É importante compreender que vínculos saudáveis não significam pessoas perfeitas. Significam pessoas que te respeitam, te inspiram, te acolhem, e também te confrontam com amor, quando necessário. Relações verdadeiras não te prendem. Te expandem. Pare por um momento hoje e se pergunte:
• Quem são as pessoas que mais influenciam meus pensamentos e decisões?
• Eu me sinto mais leve ou mais pesado depois de estar com elas?
• Tenho espaço para crescer nessas relações ou me sinto encolhendo para caber?
• Estou rodeado de pessoas que celebram minhas conquistas ou que competem com elas?
• Que tipo de amigo(a) eu tenho sido para os outros?
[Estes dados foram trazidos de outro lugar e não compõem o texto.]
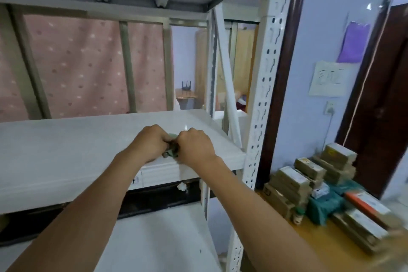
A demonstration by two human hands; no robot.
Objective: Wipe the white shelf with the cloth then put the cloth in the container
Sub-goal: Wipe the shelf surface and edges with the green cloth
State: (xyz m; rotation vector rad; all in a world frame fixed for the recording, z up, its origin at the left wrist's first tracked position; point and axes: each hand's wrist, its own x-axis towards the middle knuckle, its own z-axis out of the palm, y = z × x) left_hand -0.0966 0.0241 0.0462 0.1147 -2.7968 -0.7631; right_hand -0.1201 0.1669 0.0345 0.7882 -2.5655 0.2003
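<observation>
The white shelf (66, 146) runs across the middle of the head view, its top bare. Both my hands meet over its front right part. My left hand (150, 142) and my right hand (195, 147) both grip a small bunched green cloth (172, 150) between them. Only a sliver of the cloth shows between the knuckles; the rest is hidden by my fingers. No container can be picked out.
A white perforated upright (262, 86) stands at the shelf's right end, with a slanted brace (227, 77) behind it. Another shelf (154, 234) lies below. Stacked boxes and packets (318, 185) sit on a wooden surface to the right. A pink curtain (77, 64) hangs behind.
</observation>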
Sou pipa ou sou tatu?
Relações saudáveis são um solo fértil onde sonhos germinam, ideias florescem e feridas cicatrizam. Já relações desgastadas ou disfuncionais podem nos manter presos em um terreno árido de escassez emocional. E ninguém floresce em solo seco.
É claro que, ao longo da vida, nossos vínculos vão se transformando. Amizades se reconfiguram, algumas se perdem, outras se ganham, e há aquelas que se fortalecem. O que não muda é a necessidade de estarmos atentos à qualidade dessas conexões. Assim como escolhemos com cuidado o que colocamos no nosso corpo, é preciso zelar por quem permitimos habitar nosso mundo interior.
Se você percebe que está rodeado por amizades que te adoecem, saiba que é possível agradecer o passado, honrar o que houve e ainda assim escolher seguir outro caminho. Não por egoísmo, mas por responsabilidade com sua saúde emocional e com seu processo de crescimento. Às vezes, o que mais precisamos para voar mais alto não é um novo plano. É uma nova companhia.
As opiniões expressas neste texto são de responsabilidade exclusiva do(a) autor(a) e não refletem, necessariamente, o posicionamento e a visão do Estado de Minas sobre o tema.